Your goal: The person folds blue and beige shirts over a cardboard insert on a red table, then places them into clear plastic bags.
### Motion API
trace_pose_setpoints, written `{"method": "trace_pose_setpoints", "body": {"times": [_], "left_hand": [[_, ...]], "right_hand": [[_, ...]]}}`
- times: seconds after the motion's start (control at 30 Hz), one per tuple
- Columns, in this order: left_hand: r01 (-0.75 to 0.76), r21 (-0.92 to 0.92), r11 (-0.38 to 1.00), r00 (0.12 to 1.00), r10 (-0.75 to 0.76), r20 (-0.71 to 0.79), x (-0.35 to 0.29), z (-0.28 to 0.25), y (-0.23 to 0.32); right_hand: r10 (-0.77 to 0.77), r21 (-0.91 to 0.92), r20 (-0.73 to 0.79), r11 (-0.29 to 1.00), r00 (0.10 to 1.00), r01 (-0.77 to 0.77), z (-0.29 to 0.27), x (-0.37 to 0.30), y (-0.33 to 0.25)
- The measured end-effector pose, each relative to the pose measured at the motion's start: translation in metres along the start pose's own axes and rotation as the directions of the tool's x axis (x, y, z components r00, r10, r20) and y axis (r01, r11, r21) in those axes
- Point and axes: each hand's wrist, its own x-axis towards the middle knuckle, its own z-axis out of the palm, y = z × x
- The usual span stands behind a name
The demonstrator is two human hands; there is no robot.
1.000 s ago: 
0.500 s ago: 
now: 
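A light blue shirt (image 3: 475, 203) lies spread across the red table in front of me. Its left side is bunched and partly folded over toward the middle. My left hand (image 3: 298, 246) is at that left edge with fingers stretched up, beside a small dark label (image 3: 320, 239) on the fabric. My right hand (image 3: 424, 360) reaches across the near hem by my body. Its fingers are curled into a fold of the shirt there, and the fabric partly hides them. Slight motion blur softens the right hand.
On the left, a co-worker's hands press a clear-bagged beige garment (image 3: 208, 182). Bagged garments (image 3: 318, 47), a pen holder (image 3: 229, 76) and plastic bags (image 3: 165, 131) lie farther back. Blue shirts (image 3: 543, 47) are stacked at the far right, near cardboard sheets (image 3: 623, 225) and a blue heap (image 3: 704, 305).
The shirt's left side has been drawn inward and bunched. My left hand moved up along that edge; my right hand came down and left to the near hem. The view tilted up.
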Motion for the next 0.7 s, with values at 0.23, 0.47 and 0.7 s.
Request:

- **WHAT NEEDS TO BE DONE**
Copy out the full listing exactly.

- **EXERCISE RESULT**
Your goal: The person folds blue and beige shirts over a cardboard insert on a red table, then places them into clear plastic bags.
### Motion API
trace_pose_setpoints, written `{"method": "trace_pose_setpoints", "body": {"times": [_], "left_hand": [[_, ...]], "right_hand": [[_, ...]]}}`
- times: seconds after the motion's start (control at 30 Hz), one per tuple
- Columns, in this order: left_hand: r01 (-0.75 to 0.76), r21 (-0.92 to 0.92), r11 (-0.38 to 1.00), r00 (0.12 to 1.00), r10 (-0.75 to 0.76), r20 (-0.71 to 0.79), x (-0.35 to 0.29), z (-0.28 to 0.25), y (-0.23 to 0.32); right_hand: r10 (-0.77 to 0.77), r21 (-0.91 to 0.92), r20 (-0.73 to 0.79), r11 (-0.29 to 1.00), r00 (0.10 to 1.00), r01 (-0.77 to 0.77), z (-0.29 to 0.27), x (-0.37 to 0.30), y (-0.33 to 0.25)
- The measured end-effector pose, each relative to the pose measured at the motion's start: translation in metres along the start pose's own axes and rotation as the directions of the tool's x axis (x, y, z components r00, r10, r20) and y axis (r01, r11, r21) in those axes
- Point and axes: each hand's wrist, its own x-axis towards the middle knuckle, its own z-axis out of the palm, y = z × x
- The usual span stands behind a name
The demonstrator is two human hands; there is no robot.
1.000 s ago: 
0.500 s ago: 
now: 
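A light blue shirt (image 3: 475, 203) lies spread across the red table in front of me. Its left side is bunched and partly folded over toward the middle. My left hand (image 3: 298, 246) is at that left edge with fingers stretched up, beside a small dark label (image 3: 320, 239) on the fabric. My right hand (image 3: 424, 360) reaches across the near hem by my body. Its fingers are curled into a fold of the shirt there, and the fabric partly hides them. Slight motion blur softens the right hand.
On the left, a co-worker's hands press a clear-bagged beige garment (image 3: 208, 182). Bagged garments (image 3: 318, 47), a pen holder (image 3: 229, 76) and plastic bags (image 3: 165, 131) lie farther back. Blue shirts (image 3: 543, 47) are stacked at the far right, near cardboard sheets (image 3: 623, 225) and a blue heap (image 3: 704, 305).
The shirt's left side has been drawn inward and bunched. My left hand moved up along that edge; my right hand came down and left to the near hem. The view tilted up.
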Motion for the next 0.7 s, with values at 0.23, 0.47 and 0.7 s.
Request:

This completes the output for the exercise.